I still have a deep rooted (and probably life-long) preference for black tea. My all-time favourite is Assam, but Ceylon and Darjeeling also occupy a place in my heart. Flavoured black tea can be a beautiful thing, and I like a good chai latte in the winter.

I also drink a lot of rooibos/honeybush tea, particularly on an evening. Sometimes they’re the best dessert replacements, too. White teas are a staple in summer — their lightness and delicate nature is something I can always appreciate on a hot day.

I’m still warming up to green teas and oolongs. I don’t think they’ll ever be my favourites, with a few rare exceptions, but I don’t hate them anymore. My experience of these teas is still very much a work-in-progress. I’m also beginning to explore pu’erh, both ripened and raw. That’s my latest challenge!

I’m still searching for the perfect fruit tea. One without hibiscus. That actually tastes of fruit.

You’ve probably had enough of me now, so I’m going to shut up. Needless to say, though, I really love tea. Long may the journey continue!

My rating system:

91-100: The Holy Grail. Flawless teas I will never forget.

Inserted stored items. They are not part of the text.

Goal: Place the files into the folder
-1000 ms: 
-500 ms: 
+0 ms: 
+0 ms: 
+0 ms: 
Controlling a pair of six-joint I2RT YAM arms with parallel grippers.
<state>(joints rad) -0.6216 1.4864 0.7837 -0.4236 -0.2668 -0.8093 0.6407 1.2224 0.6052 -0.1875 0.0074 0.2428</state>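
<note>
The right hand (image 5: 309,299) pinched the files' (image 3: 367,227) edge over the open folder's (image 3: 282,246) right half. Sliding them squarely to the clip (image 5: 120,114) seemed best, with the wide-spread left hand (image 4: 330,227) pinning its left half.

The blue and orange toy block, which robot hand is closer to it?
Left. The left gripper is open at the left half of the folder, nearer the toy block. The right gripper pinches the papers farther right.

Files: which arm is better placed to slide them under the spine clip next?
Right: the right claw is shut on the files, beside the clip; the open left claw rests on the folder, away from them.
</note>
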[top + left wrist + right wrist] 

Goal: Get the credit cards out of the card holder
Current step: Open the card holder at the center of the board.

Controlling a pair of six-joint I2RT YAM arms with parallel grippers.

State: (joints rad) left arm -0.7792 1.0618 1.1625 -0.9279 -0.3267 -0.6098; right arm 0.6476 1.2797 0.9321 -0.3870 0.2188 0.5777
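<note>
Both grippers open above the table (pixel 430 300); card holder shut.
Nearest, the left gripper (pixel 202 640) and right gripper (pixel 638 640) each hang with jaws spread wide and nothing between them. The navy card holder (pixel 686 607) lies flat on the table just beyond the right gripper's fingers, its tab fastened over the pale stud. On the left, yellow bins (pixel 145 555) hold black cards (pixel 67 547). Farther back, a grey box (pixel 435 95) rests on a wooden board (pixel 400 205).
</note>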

81-90: Outstanding. Pretty much perfection, and happiness in a cup.

71-80: Amazing. A tea to savour, and one I’ll keep coming back to.

61-70: Very good. The majority of things are as they should be. A pleasing cup.

51-60: Good. Not outstanding, but has merit.

41-50: Average. It’s not horrible, but I’ve definitely had better. There’s probably still something about it I’m not keen on.

31-40: Almost enjoyable, but something about it is not for me.

11-30: Pretty bad. It probably makes me screw my face up when I take a sip, but it’s not completely undrinkable.

0-10: Ugh. No. Never again. To me, undrinkable.